When the disclosures were being published of the conditions of the match makers in the East End of London suffering from "phossy jaw" etc. —it was shown that a large number of the shareholders in Bryant & May's Match Co. (one of the worst offenders) were clergymen, and Messrs. Rowntree and Sherwell give figures in their book “The Temperance Problem" showing the large number of clergymen holding shares in brewery companies.
Men, women, and children may drown in rotten ships sent to sea, or be murdered in mines that are known to be dangerous to life, for the sake of the profit accruing from the transactions.
Then why do they who are aware of these facts preach the absurd idea that it is only because the shareholders are unaware of the conditions under which their profit is made that such conditions are allowed to continue?
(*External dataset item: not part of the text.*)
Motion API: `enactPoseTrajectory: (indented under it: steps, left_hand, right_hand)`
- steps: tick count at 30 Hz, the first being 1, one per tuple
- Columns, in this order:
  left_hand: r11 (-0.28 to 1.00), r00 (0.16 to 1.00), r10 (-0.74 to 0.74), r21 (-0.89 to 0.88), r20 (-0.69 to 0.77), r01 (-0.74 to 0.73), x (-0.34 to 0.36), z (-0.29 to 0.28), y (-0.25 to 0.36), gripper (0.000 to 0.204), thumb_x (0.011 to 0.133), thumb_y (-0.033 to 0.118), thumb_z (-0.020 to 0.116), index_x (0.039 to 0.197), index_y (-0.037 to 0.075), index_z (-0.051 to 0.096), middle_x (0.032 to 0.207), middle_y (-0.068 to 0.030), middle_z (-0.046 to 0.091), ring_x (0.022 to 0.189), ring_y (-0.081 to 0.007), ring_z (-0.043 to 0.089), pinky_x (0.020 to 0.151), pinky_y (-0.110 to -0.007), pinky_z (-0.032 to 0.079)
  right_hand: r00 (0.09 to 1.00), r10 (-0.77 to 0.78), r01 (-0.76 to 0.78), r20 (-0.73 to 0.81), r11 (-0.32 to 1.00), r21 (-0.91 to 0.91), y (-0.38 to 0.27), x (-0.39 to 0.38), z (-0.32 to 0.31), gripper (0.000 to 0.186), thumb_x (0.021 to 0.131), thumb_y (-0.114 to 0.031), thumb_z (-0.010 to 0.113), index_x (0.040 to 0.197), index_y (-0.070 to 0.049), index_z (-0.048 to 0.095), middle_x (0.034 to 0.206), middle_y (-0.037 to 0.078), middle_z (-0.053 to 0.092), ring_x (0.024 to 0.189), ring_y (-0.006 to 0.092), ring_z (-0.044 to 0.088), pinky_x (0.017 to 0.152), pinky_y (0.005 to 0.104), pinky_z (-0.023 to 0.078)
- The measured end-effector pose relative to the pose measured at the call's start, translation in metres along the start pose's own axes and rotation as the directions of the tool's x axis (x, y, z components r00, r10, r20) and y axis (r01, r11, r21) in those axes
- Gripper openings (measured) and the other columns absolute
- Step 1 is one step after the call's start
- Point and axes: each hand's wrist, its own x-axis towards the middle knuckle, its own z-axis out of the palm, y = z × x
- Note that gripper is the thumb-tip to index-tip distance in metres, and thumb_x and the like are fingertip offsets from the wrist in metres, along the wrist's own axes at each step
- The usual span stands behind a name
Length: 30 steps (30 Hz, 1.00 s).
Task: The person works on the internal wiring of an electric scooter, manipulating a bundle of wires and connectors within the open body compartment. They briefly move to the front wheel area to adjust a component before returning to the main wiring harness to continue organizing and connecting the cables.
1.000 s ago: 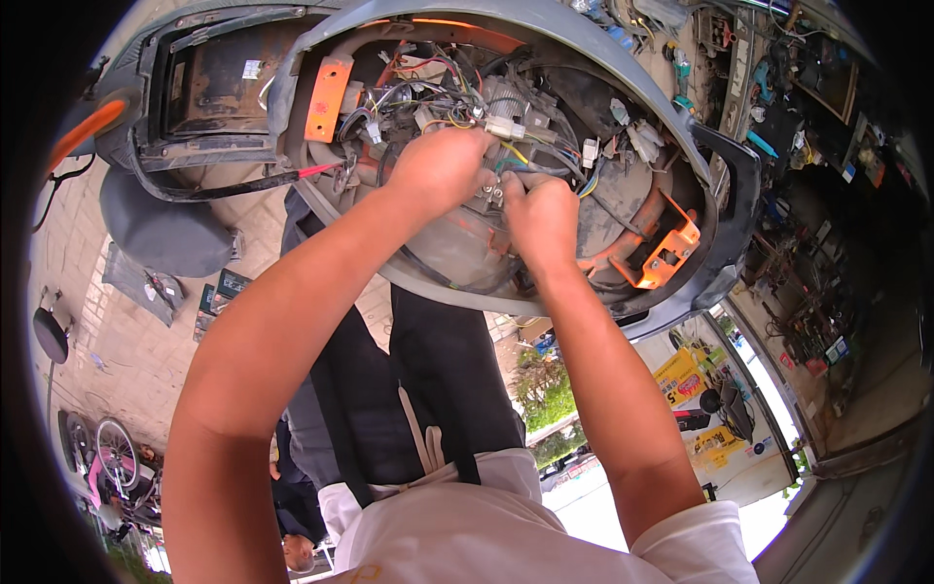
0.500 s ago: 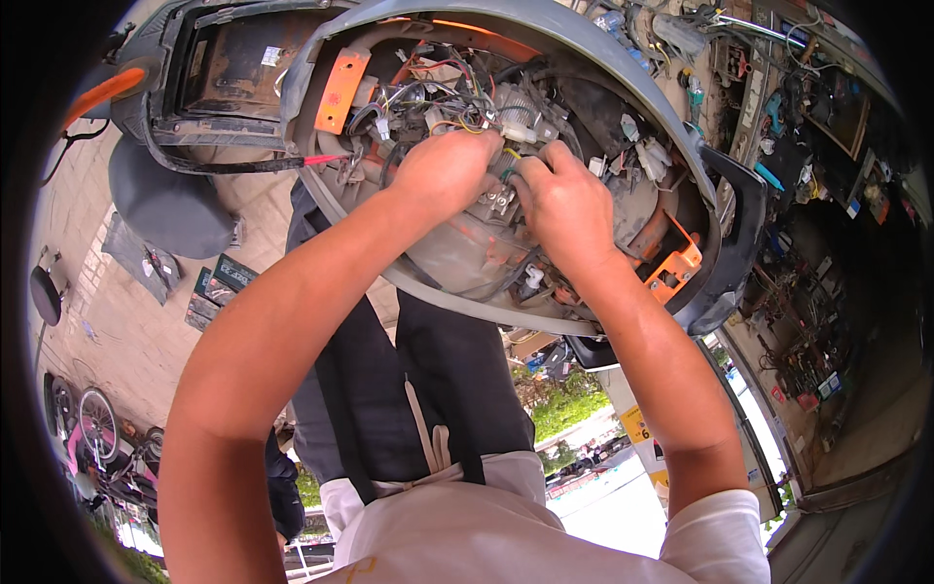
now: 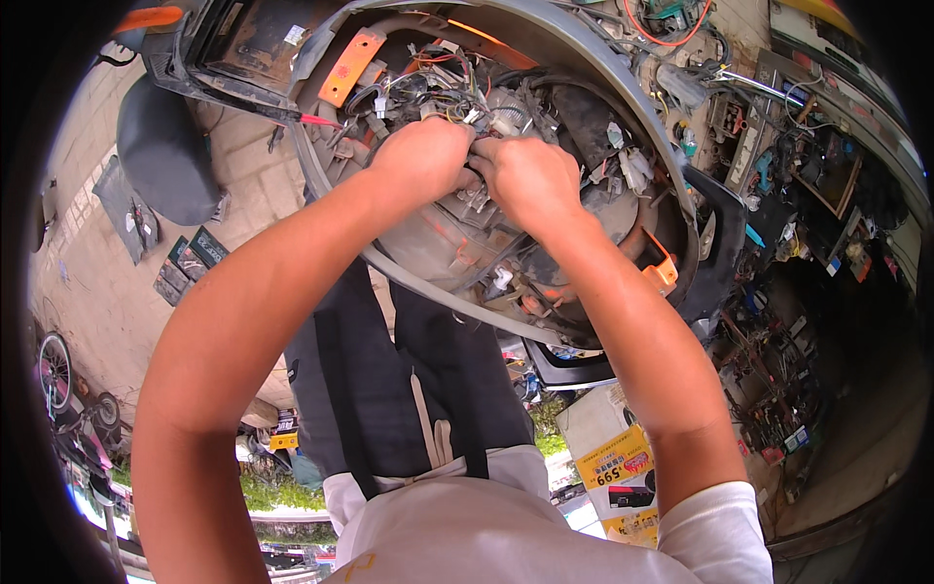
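Note:
Both my hands work close together inside the open grey body shell (image 3: 457, 304) of a scooter. My left hand (image 3: 425, 161) is closed, thumb and fingers pinched beside the wiring. Right against it, my right hand (image 3: 530, 180) is pinched too, its fingertips meeting the left ones. Whatever lies between the fingertips is hidden. Just beyond them runs a tangle of thin coloured wires (image 3: 452, 70), with a white connector (image 3: 380, 104) at its left. A finned metal part (image 3: 508, 115) sits behind the right fingers. Orange brackets (image 3: 352, 66) are fixed to the frame.
On the paved floor at left lie a dark scooter seat (image 3: 165, 146) and green boxes (image 3: 188, 261). Cluttered tools and parts (image 3: 764, 175) spread along the right. A yellow sign (image 3: 618, 459) stands near my right elbow; a bicycle wheel (image 3: 55, 370) shows at far left.
My hands were slightly apart with a yellow-green wire showing between them; now their fingertips meet and cover that spot. The view has shifted and tilted a little.

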Motion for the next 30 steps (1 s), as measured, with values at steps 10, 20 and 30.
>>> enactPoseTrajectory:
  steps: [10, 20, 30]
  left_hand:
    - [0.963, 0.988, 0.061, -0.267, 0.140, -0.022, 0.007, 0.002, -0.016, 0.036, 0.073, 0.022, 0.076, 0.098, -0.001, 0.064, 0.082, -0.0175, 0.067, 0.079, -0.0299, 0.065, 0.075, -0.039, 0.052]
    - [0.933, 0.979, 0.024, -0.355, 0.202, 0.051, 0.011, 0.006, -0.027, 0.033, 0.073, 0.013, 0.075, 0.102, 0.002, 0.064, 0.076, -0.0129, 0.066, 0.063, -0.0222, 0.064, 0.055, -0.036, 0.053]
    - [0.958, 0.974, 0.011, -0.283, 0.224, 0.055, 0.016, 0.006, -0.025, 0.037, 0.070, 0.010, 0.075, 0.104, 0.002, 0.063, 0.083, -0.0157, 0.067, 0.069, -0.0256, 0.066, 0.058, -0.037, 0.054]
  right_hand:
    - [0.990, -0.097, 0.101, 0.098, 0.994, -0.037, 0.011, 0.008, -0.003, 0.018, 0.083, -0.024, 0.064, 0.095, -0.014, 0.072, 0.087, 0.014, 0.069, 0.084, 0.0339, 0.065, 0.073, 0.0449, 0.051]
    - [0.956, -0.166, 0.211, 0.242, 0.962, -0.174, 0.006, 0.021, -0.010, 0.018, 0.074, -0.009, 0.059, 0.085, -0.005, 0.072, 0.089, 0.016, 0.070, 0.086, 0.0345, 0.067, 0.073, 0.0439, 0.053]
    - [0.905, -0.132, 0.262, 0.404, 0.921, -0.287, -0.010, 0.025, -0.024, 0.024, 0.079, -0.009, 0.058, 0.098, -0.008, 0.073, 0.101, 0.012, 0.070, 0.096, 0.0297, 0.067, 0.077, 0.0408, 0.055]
Because they are employed for the purpose of perpetuating the ignorance of the working class by fostering all the simple, stupid, and erroneous ideas held by that class, and to mislead any who may lie waking up to the fact that the capitalist class is concerned only with its own material interests, by encouraging the superstition that it is a question of “good” capitalists or “bad” capitalists, instead of it being the question of capitalism itself.
Interest, dividends and profits can only be procured by robbing the workers of the wealth they alone have produced. It therefore cannot be a question as to whether the robbery is carried out under “good” or “bad” conditions. The workers’ only concern should be how to end the robbery. Tricky, therefore, as the attempt may be to foster the idea that it is largely a question of bringing the matters to the knowledge of the directors or shareholders, it can at best only have a temporary effect. The gigantic competition—generally ending in monopoly— of the present day increases the gulf between the capitalist class and the working class. This gulf is unbridgeable while private ownership in the means of life continues to exist.
With the increasing combination among capitalists there is an increasing economy in the production of wealth by the elimination of waste and useless labour, introduction of new and larger machinery and the increasing application of scientific discoveries to industry. This results in fewer workers being required to produce a given quantity of wealth, or a larger amount being produced by the same number in the same time as were employed before. The increase in the number of workers rendered relatively redundant by these means will bring home to the workers themselves the absurdity of imagining that the capitalist could—if he would or would if he could—alter things in any material way while allowing the present basis to remain. Only by altering the system, by overthrowing and abolishing the capitalist class and establishing Socialism in its stead can the workers get rid of the bad conditions they exist under to-day.